8. The writing device according to claim 7, wherein the communication unit has a cable, infrared or radio frequency data transmission contact with the host system.

9. The writing device according to claim 8, wherein it comprises a conventional pen refill.

10. A method for generating an electronic signature by means of an electronic writing device, comprising the steps of detecting a dynamic parameter of a signature and on the basis of the detection calculating a detected signature pattern, comparing the detected signature pattern with the signature pattern stored in the writing device and producing an enabling signal on the basis of the result of the comparison, wherein the method comprises the further step of

generating a hash in a host system from a document to be signed electronically,

supplying the hash to the writing device, the writing device comprising a private key,

generating the electronic signature by means of the private key in the writing device from the hash, and

transferring the electronic signature from the writing device to the host system for further processing,

wherein at least one of the supplying, generating or transferring steps is carried out depending on the enabling signal.

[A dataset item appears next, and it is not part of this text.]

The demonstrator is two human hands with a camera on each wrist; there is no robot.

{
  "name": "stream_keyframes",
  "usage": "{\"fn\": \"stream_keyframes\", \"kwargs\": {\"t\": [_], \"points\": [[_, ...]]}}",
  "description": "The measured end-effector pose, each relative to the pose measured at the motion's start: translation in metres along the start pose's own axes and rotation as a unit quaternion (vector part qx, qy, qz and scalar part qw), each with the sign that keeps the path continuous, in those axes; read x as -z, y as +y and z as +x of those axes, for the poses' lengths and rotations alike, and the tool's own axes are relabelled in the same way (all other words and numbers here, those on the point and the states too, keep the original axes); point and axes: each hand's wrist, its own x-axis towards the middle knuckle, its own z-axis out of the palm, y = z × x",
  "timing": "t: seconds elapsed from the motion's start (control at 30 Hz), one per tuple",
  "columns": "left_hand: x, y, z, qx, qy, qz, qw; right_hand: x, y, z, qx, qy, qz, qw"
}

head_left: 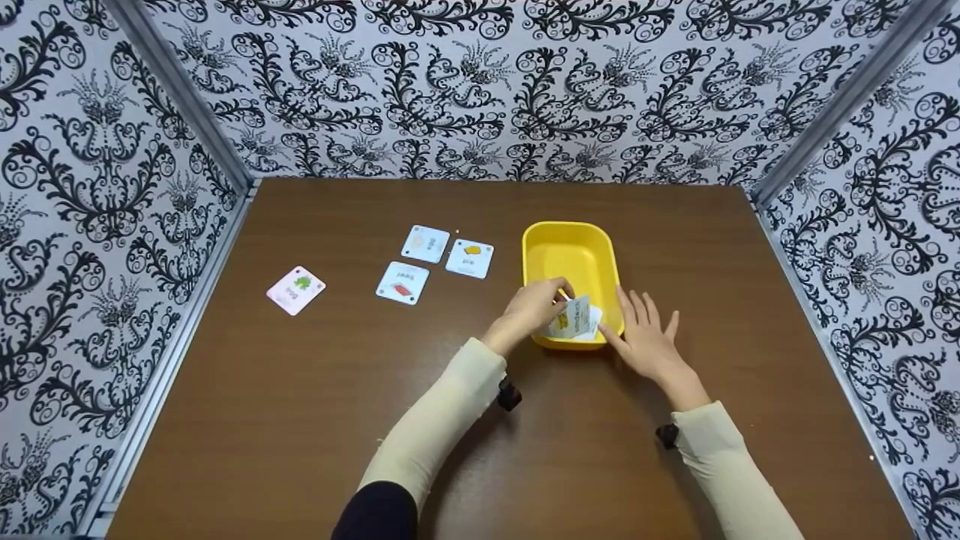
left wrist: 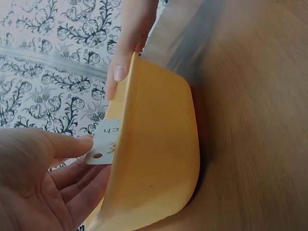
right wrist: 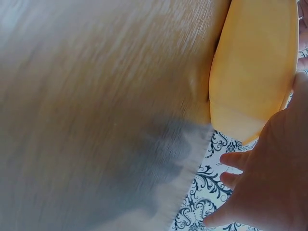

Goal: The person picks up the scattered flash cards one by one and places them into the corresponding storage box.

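Note:
A yellow plastic tub (head_left: 570,244) stands on the brown table. My left hand (head_left: 531,306) reaches over its near left rim and pinches a picture card (head_left: 576,316) between thumb and fingers. In the left wrist view the thumb lies on that card (left wrist: 102,144) at the tub's rim. Behind it, a second white card (head_left: 595,321) shows partly inside the tub. At the tub's right rim rests my right hand (head_left: 646,337), its fingers spread and straight. The right wrist view shows this hand (right wrist: 269,178) beside the tub's outer wall (right wrist: 255,67).
Left of the tub lie three blue-edged cards: one with a pale picture (head_left: 425,244), one with a yellow picture (head_left: 469,259) and one with a red picture (head_left: 403,283). Farther left is a pink frog card (head_left: 296,290). Patterned walls (head_left: 465,90) enclose the table's back and sides.

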Motion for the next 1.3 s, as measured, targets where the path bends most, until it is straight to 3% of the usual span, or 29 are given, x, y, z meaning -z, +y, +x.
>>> {"fn": "stream_keyframes", "kwargs": {"t": [0.43,0.97,1.3], "points": [[0.0,0.006,-0.004,-0.016,0.014,0.073,0.9971,0.0,0.0,0.0,0.0,-0.005,0.008,1.0],[-0.001,0.0,-0.003,-0.029,0.023,0.089,0.9953,-0.001,0.0,-0.001,0.0,-0.007,0.019,0.9998],[0.003,-0.004,-0.003,-0.023,0.041,0.06,0.9971,0.001,-0.002,-0.002,0.003,-0.006,0.024,0.9997]]}}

11. The method according to claim 10, wherein the supply of the hash from the host system to the writing device by the enabling signal.

12. The method according to claim 11, wherein the writing device further comprises a force-associated signature pattern corresponding to a signature wider compulsion, and a force-associated private key associated with an electronic signature implying compulsion, wherein the electronic signature is generated by the force-associated private key when the force-associated signature pattern is detected.

13. The method according to claim 12, wherein more than one sensor, preferably an optical sensor, a pressure sensor, an acceleration sensor and/or a tilting sensor is applied, and the detected signature pattern is calculated on the basis of the output signals of the sensors.

14. The method according to claim 13, wherein the communication between the host system and the writing device is implemented by a cable, infrared or radio frequency data transmission.

15. The method according to claim 14, wherein the stored signature pattern in the writing device is adjusted by self-learning during use.

16. The method according to claim 15, wherein a writing device comprising a conventional pen refill and giving instructions to the writing device by writing down the instructions, which writing is detected by the writing device similarly to the detection of the signature.